My goal is to use ElasticSearch v1.3.2 for analyzing product cross-sales, so I need to filter for the receipts of interest (having an alcoholic product for example) and finding top selling products of each category. New data would be indexed monthly and meanwhile we'd be running analytical queries on it.
Each document is a single receipt with overall info (total sales, store id etc.), individual product info (product id, number of productrs, total value) and aggregated info on different levels of the product tree. An average receipt has 8 items, so each receipt document has 10 - 100 nested documents. In total I have 50 million receipts with 390 million product sub-documents (plus some more for aggregated product tree levels).

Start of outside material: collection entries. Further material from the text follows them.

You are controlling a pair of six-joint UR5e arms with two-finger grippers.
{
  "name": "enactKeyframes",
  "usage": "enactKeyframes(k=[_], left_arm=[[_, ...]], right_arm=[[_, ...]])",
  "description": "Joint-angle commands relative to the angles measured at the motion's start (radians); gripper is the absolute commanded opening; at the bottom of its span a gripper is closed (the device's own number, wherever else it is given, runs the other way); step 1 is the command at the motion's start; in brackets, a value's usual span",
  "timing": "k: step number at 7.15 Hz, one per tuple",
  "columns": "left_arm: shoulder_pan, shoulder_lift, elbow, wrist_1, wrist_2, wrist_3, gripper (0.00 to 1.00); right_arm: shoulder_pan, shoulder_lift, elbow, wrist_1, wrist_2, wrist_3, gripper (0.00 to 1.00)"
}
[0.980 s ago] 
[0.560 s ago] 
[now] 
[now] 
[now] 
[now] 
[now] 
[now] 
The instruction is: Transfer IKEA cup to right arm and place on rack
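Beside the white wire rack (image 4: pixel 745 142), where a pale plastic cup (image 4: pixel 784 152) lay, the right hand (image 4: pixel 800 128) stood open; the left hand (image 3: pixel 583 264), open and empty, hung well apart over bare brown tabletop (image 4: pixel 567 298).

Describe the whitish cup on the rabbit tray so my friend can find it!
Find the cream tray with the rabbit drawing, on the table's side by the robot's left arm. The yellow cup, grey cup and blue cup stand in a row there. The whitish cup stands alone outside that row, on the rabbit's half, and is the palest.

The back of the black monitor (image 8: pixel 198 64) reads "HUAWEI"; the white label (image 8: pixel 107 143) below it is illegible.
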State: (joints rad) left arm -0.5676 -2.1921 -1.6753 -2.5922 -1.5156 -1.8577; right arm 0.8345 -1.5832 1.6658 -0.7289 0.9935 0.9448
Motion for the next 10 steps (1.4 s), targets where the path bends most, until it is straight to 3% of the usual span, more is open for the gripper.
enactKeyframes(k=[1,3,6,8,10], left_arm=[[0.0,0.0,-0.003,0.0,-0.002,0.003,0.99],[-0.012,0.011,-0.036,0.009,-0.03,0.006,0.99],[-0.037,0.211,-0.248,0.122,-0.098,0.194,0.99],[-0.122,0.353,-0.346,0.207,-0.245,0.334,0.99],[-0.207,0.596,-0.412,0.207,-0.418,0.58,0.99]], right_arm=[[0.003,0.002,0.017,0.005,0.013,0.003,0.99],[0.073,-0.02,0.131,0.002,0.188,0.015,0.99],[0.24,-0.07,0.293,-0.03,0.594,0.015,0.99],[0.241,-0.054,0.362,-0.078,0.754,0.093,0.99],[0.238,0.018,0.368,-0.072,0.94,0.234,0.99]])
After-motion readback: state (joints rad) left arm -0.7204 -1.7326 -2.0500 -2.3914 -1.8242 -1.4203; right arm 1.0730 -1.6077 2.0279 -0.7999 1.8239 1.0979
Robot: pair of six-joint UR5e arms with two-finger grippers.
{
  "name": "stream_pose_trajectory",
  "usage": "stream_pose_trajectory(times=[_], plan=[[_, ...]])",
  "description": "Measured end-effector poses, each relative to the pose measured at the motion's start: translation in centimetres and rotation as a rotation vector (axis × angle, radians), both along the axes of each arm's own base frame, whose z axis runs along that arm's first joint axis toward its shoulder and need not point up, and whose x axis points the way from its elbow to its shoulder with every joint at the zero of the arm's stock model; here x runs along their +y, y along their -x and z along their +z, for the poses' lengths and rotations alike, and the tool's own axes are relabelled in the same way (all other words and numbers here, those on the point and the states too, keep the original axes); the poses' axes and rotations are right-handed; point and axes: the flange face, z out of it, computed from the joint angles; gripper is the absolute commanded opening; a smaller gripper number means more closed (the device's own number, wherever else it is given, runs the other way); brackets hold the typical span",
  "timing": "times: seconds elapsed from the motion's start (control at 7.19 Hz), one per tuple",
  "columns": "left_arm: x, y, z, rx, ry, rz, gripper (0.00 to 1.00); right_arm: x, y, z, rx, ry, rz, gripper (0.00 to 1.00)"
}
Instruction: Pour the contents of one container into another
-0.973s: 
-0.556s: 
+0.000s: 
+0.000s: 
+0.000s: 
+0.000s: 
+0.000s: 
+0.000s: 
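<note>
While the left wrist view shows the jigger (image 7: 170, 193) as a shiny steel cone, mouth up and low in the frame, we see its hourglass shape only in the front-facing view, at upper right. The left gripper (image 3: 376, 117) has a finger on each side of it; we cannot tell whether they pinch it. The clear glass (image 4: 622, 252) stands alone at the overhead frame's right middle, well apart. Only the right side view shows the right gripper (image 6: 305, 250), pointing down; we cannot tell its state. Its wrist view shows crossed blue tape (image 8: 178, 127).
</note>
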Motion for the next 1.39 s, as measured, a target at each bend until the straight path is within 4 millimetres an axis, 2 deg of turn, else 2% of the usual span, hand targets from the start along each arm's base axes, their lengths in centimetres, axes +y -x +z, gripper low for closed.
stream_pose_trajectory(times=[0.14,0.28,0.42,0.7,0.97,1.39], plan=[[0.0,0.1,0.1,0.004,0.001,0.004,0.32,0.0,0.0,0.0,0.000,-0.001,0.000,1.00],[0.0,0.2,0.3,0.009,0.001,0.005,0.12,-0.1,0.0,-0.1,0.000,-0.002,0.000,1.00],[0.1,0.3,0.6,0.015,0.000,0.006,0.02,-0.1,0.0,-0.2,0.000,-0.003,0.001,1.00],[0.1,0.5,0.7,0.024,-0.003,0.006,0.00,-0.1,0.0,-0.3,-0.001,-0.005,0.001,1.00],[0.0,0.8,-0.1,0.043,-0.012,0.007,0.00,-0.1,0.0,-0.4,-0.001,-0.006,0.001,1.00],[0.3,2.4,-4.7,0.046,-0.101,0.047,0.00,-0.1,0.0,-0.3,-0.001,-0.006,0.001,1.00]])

Currently a single ES node is running on a Ubuntu virtual machine with 16 GB of RAM (50/50 for ES and OS) and the data on a virtual disk on a HDD. The total index size is about 120 GB, and all fields have "format: doc_values" because of earlier out-of-memory problems. After all data is cached on RAM I get 500 - 4000 ms response times, but once the data gets sufficiently large then ES grinds to a halt. I have 140 shards (10 per index) which vary from 200 MB to 2 GB in size.
After running some benchmark queries then ES loses its performance, constantly uses 50% of the CPU for doing something (even when queries aren't running) and head plugin's query to "localhost:9200/stats?all=true" takes up-to 45 seconds. I installed a development version of Marvel and it started reporting 404 on /.marver-kibana/appdata/marvelOpts queries.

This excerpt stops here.